[Source data — start]

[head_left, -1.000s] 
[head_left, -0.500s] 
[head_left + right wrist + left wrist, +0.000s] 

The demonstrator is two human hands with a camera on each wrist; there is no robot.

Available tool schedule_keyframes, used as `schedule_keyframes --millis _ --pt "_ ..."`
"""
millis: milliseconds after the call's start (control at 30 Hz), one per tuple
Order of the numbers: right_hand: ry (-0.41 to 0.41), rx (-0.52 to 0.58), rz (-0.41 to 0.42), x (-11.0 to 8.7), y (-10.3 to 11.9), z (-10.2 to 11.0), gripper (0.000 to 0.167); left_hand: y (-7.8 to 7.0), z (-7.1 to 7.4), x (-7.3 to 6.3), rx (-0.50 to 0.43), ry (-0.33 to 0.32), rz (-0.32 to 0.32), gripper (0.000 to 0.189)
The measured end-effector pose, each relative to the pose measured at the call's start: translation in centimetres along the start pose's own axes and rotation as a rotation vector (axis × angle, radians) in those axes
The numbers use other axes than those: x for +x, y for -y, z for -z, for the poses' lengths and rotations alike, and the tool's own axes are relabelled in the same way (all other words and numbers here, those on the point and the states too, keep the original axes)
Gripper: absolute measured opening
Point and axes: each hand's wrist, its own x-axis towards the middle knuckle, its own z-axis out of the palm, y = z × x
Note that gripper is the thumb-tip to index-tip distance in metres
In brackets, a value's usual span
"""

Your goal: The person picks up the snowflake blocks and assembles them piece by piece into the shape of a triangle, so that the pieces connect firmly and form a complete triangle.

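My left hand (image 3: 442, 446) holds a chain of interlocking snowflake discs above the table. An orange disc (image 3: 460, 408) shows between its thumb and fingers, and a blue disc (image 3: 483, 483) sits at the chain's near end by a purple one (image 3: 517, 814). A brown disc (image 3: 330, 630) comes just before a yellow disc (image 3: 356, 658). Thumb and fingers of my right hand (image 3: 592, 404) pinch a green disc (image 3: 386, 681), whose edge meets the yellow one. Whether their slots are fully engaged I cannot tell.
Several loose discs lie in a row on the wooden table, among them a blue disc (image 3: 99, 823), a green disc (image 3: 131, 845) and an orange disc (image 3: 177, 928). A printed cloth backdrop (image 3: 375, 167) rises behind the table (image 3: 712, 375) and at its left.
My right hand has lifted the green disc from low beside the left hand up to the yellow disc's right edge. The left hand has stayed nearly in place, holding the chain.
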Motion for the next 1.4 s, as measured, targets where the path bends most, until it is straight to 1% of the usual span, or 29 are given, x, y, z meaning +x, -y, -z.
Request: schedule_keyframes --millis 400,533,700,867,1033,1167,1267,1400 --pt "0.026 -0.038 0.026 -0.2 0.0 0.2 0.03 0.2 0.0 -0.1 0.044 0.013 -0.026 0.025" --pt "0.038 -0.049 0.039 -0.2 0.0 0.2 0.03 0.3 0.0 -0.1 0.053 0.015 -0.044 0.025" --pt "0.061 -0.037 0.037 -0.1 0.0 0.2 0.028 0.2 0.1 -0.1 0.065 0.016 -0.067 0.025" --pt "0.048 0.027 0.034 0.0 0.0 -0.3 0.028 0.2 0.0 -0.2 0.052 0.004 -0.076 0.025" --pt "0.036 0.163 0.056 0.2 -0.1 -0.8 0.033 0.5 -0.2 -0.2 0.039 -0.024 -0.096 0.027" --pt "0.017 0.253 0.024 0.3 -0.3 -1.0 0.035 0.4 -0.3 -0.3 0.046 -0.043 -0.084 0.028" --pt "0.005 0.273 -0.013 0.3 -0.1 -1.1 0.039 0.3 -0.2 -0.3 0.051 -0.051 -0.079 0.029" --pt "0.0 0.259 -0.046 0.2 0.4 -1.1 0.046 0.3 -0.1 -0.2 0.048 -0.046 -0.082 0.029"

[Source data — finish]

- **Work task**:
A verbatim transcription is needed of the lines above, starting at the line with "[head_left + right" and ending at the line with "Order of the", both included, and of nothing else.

- **Output of the task**:
[head_left + right wrist + left wrist, +0.000s] 

The demonstrator is two human hands with a camera on each wrist; there is no robot.

Available tool schedule_keyframes, used as `schedule_keyframes --millis _ --pt "_ ..."`
"""
millis: milliseconds after the call's start (control at 30 Hz), one per tuple
Order of the numbers: right_hand: ry (-0.41 to 0.41), rx (-0.52 to 0.58), rz (-0.41 to 0.42), x (-11.0 to 8.7), y (-10.3 to 11.9), z (-10.2 to 11.0), gripper (0.000 to 0.167); left_hand: y (-7.8 to 7.0), z (-7.1 to 7.4), x (-7.3 to 6.3), rx (-0.50 to 0.43), ry (-0.33 to 0.32), rz (-0.32 to 0.32), gripper (0.000 to 0.189)

The exercise contains nothing more.